The Company believes that its existing information systems equipment, 
primarily composed of personal computers, will be minimally impacted by the 
Year 2000 Issue, as the Company intends to replace those systems which may be 
affected by this problem by the end of 1999 due to technological 
obsolescence. In addition, the Company's initial products, the Powerheart(R) 
AECD(R), and its AECD Tachyarrhythmia Detection Software(TM) are not expected 
to encounter any problems with the Year 2000 issue. The Company is in the 
process of responding to initial customer inquiries, and intends to initiate 
communications with its vendors regarding the Year 2000 Issue in the fourth 
quarter of 1998. If the Company determines a particular vendor will be 
impacted by this problem, the Company may attempt to identify additional or 
replacement vendors, which could delay accessibility of the products and/or 
services provided by such vendors. Such a delay or failure to identify an 
additional or replacement vendor could have a material adverse effect on the 
Company's business, operating results and financial condition.


                                                                             8
<PAGE>




Item 2.     MANAGEMENT'S DISCUSSION AND ANALYSIS OR PLAN OF OPERATION

GENERAL

         The following discussion should be read in conjunction with the 
consolidated financial statements of the Company and notes thereto set forth 
elsewhere in this Quarterly Report on Form 10-QSB.

         The Company is engaged in the development of software-driven 
non-invasive fully automatic defibrillator devices for the treatment of 
tachyarrhythmias that lead to cardiac arrest. The Company commenced 
operations in May 1991. Until its acquisition of Diagnostic Monitoring in 
April 1997, its operations have consisted primarily of research and 
development activities and clinical FDA testing.

         The Company has successfully developed proprietary detection and 
discrimination software, Automatic External Cardioverter Defibrillator 
("AECD-Registered Mark-") Tachyarrhythmia Detection Software-TM-, designed to 
continuously monitor and treat persons suffering from, or at high risk of, 
life-threatening arhythmias (abnormal rhythms of the heart) such as 
ventricular tachycardia (dangerously rapid heart rate) and ventricular 
fibrillation (quivering of the heart) that lead to cardiac arrest. The 
proprietary software is proven in clinical trials to detect life-threatening 
tachyarrhythmias with 100% sensitivity and with specificity approaching zero 
false positives. The AECD Tachyarrhythmia Detection Software-TM- received 
510(k) clearance from the United States Food and Drug Administration in 
August 1998 to allow it to be marketed in the U.S.

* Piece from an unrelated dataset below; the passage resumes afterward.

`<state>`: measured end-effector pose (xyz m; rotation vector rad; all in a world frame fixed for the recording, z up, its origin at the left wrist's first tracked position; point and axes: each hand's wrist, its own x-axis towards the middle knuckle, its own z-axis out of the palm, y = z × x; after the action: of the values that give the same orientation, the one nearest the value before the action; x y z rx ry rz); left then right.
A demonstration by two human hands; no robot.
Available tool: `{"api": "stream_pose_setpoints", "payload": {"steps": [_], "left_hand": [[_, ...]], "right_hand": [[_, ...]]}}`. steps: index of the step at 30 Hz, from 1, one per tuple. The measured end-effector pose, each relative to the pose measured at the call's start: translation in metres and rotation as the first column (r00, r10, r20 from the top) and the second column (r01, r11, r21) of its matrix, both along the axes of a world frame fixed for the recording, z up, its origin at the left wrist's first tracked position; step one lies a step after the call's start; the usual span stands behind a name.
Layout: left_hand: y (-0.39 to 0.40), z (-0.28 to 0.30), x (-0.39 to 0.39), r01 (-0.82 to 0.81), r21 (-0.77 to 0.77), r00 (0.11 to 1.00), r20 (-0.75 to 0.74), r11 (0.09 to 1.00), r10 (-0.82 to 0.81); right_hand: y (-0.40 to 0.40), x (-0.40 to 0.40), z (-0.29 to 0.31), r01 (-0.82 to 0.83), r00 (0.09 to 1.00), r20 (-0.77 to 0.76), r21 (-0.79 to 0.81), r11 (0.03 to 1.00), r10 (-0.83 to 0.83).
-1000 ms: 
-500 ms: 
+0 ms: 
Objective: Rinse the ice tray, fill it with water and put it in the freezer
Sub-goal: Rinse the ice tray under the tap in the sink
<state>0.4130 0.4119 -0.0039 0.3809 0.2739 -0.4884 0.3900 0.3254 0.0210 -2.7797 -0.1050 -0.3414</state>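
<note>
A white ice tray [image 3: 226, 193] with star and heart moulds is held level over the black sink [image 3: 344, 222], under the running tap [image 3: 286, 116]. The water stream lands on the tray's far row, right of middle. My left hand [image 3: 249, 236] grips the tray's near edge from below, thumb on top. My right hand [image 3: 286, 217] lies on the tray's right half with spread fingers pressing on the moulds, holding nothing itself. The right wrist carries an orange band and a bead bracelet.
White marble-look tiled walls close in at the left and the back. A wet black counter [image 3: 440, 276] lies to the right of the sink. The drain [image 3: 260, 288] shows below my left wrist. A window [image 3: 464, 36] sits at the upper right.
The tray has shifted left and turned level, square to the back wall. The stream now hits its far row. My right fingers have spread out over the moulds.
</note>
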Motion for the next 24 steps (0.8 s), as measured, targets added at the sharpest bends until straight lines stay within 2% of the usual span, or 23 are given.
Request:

         Using its proprietary tachyarrhythmia software technology platform, 
Cardiac Science developed the Powerheart-Registered Mark- AECD-Registered 
Mark-, a non-invasive bedside defibrillator used to continuously monitor 
hospitalized cardiac patients for life-threatening tachyarrhythmias and 
automatically deliver electrical (defibrillation) shock(s) within seconds, 
without human intervention, should a patient suffer cardiac arrest. The 
Powerheart-Registered Mark- AECD-Registered Mark- represents a significant 
advancement in detection and defibrillator technology and the ability to 
effectively manage life-threatening arrhythmias in a hospital environment. 
Drawing on the technologies that have made "hands-off" defibrillation and 
implantable defibrillation possible and fusing this with advanced monitoring 
capabilities, the Powerheart introduces the unique ability to provide 
continuous monitoring and automatic therapy. The Powerheart received 510(k) 
clearance from the United States Food and Drug Administration in October 1997 
to allow it to begin marketing in the U.S. The Company is in the process of 
completing the commercial version of the Powerheart-Registered Mark- and 
expects to begin production of the device in early 1999.

         The Company anticipates embedding its proprietary software in 
numerous medical devices, including portable AED's (e.g. Public Access 
Defibrillators-"PAD"), standard "crash-cart" defibrillators, ambulatory 
AECD-Registered Mark- devices, as well as bedside patient monitoring systems.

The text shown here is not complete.